When it comes to the long-term success of a business, growth is going to be at the center of its rise to stardom. More than anything else, growth is going to determine how a company fares, and whether it will stick around for a while or fizzle out into obscurity.

For the most part, startups realize that growth hacking is an essential part of the building process to go from idea to reality. However, while growth is critical, it’s necessary to not only hack your way to more users but to utilize growth leadership as well.

Today we’re going to take a hard look at what growth leaders are, what they should be doing, and how they can build a dedicated team that will propel a business to succeed. This is the future of growth hacking.

What is a Growth Leader?

Although growth is the goal, there are many different nuances to the position that has to be addressed for a growth leader to be effective. More than anything else, this position demands a comprehensive understanding of all levels of growth, from conception to customer retention and acquisition.
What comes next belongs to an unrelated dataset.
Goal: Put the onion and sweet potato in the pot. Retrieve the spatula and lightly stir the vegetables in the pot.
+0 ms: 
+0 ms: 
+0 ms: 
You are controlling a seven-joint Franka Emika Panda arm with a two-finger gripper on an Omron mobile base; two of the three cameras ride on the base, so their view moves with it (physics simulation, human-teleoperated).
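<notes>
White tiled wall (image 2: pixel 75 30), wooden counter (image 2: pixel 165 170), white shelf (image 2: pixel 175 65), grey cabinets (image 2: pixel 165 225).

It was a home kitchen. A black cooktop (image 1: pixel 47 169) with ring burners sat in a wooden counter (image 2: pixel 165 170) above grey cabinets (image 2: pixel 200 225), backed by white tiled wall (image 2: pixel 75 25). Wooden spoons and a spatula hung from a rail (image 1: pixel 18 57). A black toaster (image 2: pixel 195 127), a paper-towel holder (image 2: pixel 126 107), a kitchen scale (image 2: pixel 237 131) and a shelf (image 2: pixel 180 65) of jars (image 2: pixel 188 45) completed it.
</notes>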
When you break it down, a growth leader needs to know how to do the following things:

          1. Collect and Analyze Data
          2. Understand Customer Perceptions
          3. Define an Overarching Growth Objective
          4. Work With Various Teams (i.e., marketing and engineering) to Achieve Growth Objective
          5. Build a Growth Team For Testing New Ideas

Although this is not a complete list of everything a growth leader should know how to do, it’s an excellent foundation. If a growth manager only focuses on a single aspect (i.e., customer insights), then that will limit the company’s ability to grow as efficiently as possible.

To help understand each component of what a growth leader does, let’s take a closer look at each of these elements.

Data Infrastructure

If you’re trying to grow a business, then you need to have an intimate understanding of where it is and where it’s trying to go. If you don’t know things like the number of new users per month, the number of downloads per day (or week, or month), or the churn rate, then how you can make a growth strategy that works?
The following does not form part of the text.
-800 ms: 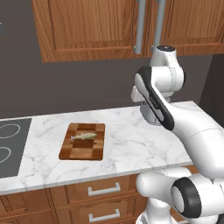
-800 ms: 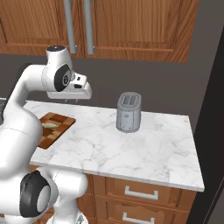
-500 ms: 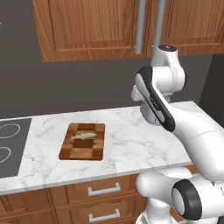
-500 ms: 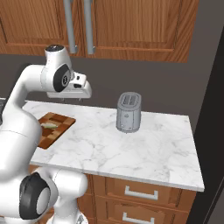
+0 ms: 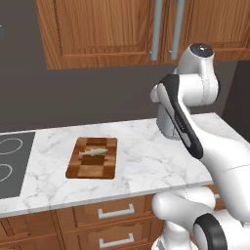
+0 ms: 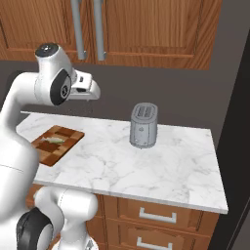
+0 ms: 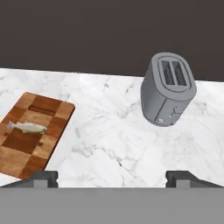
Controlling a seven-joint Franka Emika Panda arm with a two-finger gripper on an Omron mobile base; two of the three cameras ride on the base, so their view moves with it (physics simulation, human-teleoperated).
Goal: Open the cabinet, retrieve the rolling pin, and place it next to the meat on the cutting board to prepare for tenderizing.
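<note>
Overhead, the wooden cabinet (image 5: 105,29) is closed. The small fish-shaped meat (image 7: 27,127) lies on the checkered board (image 7: 17,153) at 9 o'clock; a rounded grey toaster (image 7: 168,89) at 1. The gripper (image 7: 111,177) is spread wide, empty.

The camera looks down on a white marble counter (image 7: 118,135) with a dark wall behind it. On the left lies the cutting board (image 7: 33,133), made of dark and lighter brown blocks, and the small pale meat (image 7: 27,127) in the shape of a fish rests on its left part. A grey toaster (image 7: 168,89) with two slots stands on the right, well apart from the board. The two dark fingertips (image 7: 43,178) stand wide apart at the bottom, with nothing between them
</note>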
More than anything else, a growth leader has to be able to collect and interpret data at every level so that he or she can make adjustments to reach the growth objective. However, collecting data is easy; analyzing it is where things get a little tricky.

Fortunately, there are plenty of programs that can help analyze data from various sources, but a growth manager needs to know which key performance indicators (KPIs) are the most valuable for the company. In many cases, vanity metrics can seem appealing, but they ultimately don’t translate to sales, so a growth manager needs to understand that.

Customer Insights

Although this information should be an integral part of data analysis, it requires much more insight than simply reading statistics and understanding what they mean. For example, if you have an unusually high churn rate, you need to know what’s driving that. Overall, answering the whys is what makes an excellent growth leader. These whys can include (but are not limited to)

          1. Why are customers leaving the app after signing up?
          2. Why are users dropping out during the signup process?
          3. Why are customers not responding to special offers?
          4. Why are signup numbers stagnant or dropping?

A growth manager must also be able to answer why people are signing up and using the product, as it will illustrate what’s working and what isn’t. If a growth manager can’t explain “why do people love our product?” without any certainty, then it shows that he or she doesn’t have a solid grasp on either the brand or the product’s benefits.

Because these insights require more than just looking at numbers, a growth leader needs to be able to reach out to users to find out more about their experience with the product. Being able to communicate with customers to discover potential pain points and solutions are going to be integral in both developing and executing a growth plan.

Developing a Growth Objective

There’s a reason that we put data infrastructure and customer insight before this. While a growth plan may seem like the first step in building a business, it requires data and insight to ensure that it’s both realistic and achievable. For example, a growth leader could create a plan to increase a company’s user base by 50% a month for the next six months, but without understanding why people use or want the product, that plan is going to fail miserably.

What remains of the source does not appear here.